* **Requirement**: Copy out exactly the stretch of the listing below that begins at the line containing "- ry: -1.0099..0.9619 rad" and ends at the line containing "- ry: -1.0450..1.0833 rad", and copy nothing outside it.

* **Given records**:

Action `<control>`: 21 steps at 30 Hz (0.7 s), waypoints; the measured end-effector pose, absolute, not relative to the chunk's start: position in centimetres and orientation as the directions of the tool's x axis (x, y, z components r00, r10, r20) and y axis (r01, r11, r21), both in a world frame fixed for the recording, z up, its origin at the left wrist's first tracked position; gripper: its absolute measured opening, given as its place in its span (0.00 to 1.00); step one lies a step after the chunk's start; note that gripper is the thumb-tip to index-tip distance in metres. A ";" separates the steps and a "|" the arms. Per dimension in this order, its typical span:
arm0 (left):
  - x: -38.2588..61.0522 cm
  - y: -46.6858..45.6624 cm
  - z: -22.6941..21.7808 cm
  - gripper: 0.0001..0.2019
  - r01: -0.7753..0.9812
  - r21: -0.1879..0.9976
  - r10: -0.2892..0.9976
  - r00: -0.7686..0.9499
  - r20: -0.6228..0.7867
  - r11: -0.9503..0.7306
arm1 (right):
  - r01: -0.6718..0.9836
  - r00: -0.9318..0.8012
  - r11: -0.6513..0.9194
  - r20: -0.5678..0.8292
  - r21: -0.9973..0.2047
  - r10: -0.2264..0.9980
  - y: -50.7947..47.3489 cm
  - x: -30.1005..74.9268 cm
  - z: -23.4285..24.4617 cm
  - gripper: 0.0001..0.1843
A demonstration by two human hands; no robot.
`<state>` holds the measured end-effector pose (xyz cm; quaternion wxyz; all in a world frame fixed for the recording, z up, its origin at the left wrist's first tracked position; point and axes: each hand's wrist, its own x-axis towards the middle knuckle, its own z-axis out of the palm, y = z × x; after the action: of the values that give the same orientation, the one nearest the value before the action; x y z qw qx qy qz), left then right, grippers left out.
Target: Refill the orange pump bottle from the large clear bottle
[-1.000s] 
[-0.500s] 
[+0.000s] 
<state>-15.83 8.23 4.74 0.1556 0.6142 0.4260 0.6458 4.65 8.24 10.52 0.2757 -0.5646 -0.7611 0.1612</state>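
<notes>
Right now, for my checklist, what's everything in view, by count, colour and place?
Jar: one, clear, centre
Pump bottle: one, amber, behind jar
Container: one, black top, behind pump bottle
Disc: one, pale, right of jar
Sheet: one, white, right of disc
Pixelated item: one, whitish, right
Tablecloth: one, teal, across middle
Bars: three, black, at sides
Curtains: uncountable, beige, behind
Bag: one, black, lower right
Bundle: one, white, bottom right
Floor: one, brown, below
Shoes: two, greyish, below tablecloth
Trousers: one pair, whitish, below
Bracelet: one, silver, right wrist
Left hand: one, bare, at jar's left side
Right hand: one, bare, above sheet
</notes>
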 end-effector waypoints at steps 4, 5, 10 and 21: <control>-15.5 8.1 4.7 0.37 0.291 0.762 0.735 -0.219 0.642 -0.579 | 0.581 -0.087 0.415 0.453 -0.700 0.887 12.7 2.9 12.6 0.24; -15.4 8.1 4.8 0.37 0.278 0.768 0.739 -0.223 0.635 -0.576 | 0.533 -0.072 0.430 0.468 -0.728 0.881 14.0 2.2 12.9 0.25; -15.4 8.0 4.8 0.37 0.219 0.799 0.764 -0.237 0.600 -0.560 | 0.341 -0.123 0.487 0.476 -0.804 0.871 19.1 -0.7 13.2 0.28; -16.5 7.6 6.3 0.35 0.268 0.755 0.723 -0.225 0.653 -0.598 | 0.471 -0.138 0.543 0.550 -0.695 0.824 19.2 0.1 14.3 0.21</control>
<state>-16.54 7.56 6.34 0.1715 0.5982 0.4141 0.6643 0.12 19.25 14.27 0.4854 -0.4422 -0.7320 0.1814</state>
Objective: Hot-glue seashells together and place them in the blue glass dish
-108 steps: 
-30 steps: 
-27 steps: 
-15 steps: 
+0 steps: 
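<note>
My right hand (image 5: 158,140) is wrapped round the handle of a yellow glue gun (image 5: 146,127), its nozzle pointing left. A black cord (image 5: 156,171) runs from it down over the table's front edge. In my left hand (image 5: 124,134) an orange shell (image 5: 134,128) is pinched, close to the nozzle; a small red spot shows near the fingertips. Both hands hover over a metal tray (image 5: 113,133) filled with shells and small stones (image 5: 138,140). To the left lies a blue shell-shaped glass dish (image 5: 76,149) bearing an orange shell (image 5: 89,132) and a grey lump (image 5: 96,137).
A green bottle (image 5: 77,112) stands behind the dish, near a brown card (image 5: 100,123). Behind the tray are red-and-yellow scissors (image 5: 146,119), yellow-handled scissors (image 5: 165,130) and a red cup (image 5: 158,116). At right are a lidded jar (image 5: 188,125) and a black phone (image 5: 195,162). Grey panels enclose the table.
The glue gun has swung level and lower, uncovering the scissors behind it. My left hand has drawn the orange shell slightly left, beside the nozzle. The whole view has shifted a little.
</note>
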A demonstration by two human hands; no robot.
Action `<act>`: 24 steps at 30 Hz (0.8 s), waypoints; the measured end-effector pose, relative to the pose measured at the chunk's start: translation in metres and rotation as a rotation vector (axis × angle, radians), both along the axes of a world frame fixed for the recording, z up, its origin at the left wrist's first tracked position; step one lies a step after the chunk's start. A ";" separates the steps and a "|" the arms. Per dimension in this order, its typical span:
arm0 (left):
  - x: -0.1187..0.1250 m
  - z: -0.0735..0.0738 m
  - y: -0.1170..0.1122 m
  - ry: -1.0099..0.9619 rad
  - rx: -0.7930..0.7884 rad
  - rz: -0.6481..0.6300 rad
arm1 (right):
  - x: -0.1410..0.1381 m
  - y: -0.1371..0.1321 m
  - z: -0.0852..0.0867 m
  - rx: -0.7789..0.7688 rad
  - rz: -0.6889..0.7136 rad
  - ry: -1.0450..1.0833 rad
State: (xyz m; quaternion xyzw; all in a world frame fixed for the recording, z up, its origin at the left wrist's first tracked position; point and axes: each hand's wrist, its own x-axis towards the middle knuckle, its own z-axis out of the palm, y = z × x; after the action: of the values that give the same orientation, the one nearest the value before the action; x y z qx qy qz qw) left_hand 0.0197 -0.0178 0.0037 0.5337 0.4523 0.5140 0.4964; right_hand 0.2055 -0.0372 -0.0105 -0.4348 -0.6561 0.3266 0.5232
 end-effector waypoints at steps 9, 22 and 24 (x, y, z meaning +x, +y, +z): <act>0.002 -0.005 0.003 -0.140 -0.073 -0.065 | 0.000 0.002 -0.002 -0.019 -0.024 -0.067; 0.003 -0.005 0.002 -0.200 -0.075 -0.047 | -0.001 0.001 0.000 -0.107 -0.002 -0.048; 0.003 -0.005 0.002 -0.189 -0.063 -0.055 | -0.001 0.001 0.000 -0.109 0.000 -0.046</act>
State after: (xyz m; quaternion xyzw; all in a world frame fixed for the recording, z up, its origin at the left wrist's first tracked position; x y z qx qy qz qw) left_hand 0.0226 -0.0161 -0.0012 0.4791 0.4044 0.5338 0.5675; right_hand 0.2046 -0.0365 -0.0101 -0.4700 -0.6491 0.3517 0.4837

* **Worked solution**:
  - ry: -1.0099..0.9619 rad
  - rx: -0.7930..0.7884 rad
  - rz: -0.6481..0.6300 rad
arm1 (right):
  - x: -0.1410..0.1381 m
  - y: -0.1371..0.1321 m
  - z: -0.0852..0.0867 m
  - rx: -0.7789..0.7688 rad
  - rz: -0.6889..0.7136 rad
  - ry: -1.0450..1.0833 rad

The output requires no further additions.